» Required work:
Reproduce each line of the data exactly as it is.

· · · ·

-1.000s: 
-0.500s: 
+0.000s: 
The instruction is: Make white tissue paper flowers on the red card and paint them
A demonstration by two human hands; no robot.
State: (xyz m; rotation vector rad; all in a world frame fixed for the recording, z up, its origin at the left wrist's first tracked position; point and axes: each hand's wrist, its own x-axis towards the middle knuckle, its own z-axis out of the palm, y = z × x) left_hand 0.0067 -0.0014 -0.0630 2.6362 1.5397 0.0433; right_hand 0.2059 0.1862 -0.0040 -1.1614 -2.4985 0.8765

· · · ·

» Reply:
-1.000s: 
-0.500s: 
+0.000s: 
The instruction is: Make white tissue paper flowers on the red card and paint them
A demonstration by two human hands; no robot.
State: (xyz m; rotation vector rad; all in a world frame fixed for the recording, z up, its origin at the left wrist's first tracked position; point and axes: each hand's wrist, its own x-axis towards the middle knuckle, its own z-axis out of the palm, y = z × x) left_hand 0.0067 -0.0014 -0.0630 2.6362 1.5397 0.0433; right_hand 0.2059 0.1862 -0.0040 -1.1614 -2.4985 0.8765

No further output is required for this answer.